私とリュウガ王が返答してようやく、シルビア聖王は息を吐いた。
この後、私達四人はそれぞれの国の内情や各国の連携についての話を普段通りに行った。
会談はつつがなく進行し、無事に終わりを迎える。
特殊な装置を切ってようやく、私は息を吐くことができた。
「……今日は一段と疲れたな」
魔物が溢れ、天から災いが降る地獄のような世界。
その中で、我ら世界の四大国は手を取り合ってきた。
もちろん、毎回の会談は長時間になるし、疲労も溜まる。
けれど今回は、それとは一味違った疲労が体に圧し掛かっていた。
「まずはエンディさんの元へ伺い、レヴィとの話の場を設けるところからか……それにしても」
今回の会談で、私以外の三ヶ国の王がエンディ殿に注目しているのがよく分かった。
加えて巷では名が知れ渡り始めている。
「英雄作成教室」。その名が世界中に轟くのも時間の問題かもしれない。
現に魔塔ではムゥくんが生徒に指導した魔法式の改良が一つのブームだ。
わが国でも魔法式の改良や戦技の再現に取り組みたい気持ちはある。
だがそのためには、エンディさんやイヴくん、ムゥくんから指導を受ける必要がある。
できるならエンディさんから指導を受けたいが……。
「実力者を指導してくれと頼むのもな……」
例えば宮廷魔導士にして準勇者のシルヴィ・オーバーロードを指導してほしいと頼んでも、彼は受けてくれるかもしれない。
けれどそれでは、彼の指導の神髄を受け継げない気がする。
結局のところ、今までのように兵士の中から有望な者に教室の面接を受けさせて、それで合格し、卒業して戻ってくるのを待つくらいしかできないか。

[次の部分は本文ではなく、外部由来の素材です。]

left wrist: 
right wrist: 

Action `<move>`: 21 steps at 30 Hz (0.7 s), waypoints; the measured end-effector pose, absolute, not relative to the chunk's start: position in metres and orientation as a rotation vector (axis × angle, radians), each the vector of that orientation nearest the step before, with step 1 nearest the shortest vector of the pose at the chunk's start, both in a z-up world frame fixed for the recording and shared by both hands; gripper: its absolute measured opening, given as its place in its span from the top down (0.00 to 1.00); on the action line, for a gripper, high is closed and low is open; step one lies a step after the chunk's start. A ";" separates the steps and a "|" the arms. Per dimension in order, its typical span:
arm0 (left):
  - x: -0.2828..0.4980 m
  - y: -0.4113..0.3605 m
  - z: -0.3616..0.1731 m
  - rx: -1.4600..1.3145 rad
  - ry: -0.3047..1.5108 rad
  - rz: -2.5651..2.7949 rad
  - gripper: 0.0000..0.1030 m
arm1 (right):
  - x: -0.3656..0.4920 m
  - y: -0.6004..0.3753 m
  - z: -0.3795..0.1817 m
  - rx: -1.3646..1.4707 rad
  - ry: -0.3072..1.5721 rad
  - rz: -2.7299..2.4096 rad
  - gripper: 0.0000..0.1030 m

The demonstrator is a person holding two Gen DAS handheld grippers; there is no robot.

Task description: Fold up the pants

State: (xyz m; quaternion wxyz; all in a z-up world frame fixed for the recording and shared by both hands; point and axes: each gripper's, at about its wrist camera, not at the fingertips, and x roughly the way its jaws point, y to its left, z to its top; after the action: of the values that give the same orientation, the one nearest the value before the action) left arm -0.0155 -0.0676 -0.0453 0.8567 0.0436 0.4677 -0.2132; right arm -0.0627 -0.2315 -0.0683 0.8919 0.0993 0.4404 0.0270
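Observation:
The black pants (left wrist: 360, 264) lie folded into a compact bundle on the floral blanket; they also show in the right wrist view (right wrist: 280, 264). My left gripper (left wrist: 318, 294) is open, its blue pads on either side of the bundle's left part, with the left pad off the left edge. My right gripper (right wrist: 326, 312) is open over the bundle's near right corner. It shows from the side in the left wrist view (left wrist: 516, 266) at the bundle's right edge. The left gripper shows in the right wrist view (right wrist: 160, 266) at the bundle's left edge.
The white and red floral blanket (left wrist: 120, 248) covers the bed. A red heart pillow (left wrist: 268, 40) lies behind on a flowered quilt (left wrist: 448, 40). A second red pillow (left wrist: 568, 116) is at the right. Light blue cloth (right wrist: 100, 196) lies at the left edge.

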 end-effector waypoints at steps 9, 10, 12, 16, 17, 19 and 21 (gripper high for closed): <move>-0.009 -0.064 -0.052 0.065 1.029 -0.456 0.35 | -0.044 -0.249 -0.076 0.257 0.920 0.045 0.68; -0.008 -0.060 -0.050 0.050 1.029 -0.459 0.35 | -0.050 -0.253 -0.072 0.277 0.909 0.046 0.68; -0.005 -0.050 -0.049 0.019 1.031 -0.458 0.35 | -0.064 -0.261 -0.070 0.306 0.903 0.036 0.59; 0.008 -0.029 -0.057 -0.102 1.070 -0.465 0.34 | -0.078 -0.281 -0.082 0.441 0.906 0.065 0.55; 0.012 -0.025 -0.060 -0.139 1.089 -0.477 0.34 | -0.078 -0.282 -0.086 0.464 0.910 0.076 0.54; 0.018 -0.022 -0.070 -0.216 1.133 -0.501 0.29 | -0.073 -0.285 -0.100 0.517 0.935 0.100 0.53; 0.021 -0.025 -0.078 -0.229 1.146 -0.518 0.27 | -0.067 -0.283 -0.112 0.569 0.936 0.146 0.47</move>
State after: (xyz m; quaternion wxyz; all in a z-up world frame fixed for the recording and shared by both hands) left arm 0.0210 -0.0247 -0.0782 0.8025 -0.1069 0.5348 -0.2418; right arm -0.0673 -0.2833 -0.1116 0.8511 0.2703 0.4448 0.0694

「エンディさんやイヴくん、ムゥくんを王都の軍にでも招ければよいのだが……無理であろうなぁ……」
そんなことをすれば他国の王三人からの反感もあるだろう。
あまりに過度な干渉はエンディさんの機嫌を損ねる可能性もある。
そうなれば、勇者クラス二人……さらには噂に聞く『星の牙』も敵に回す。
それは最悪中の最悪だが、協力関係にヒビが入るだけでも大きすぎる問題だろう。
そもそもエンディさんはあの教室から拠点を動かさないような、そんな気がした。
「……ふっ」
困っているのは間違いないが、それが逆に嬉しくもある。
悪い内容ではなく良い内容でここまで悩めるなんて、いつ振りだろうか。
「本当にあなたは……どこまで見せてくれるのか……」
やはり私は、あの教室から決して目を離せそうになかった。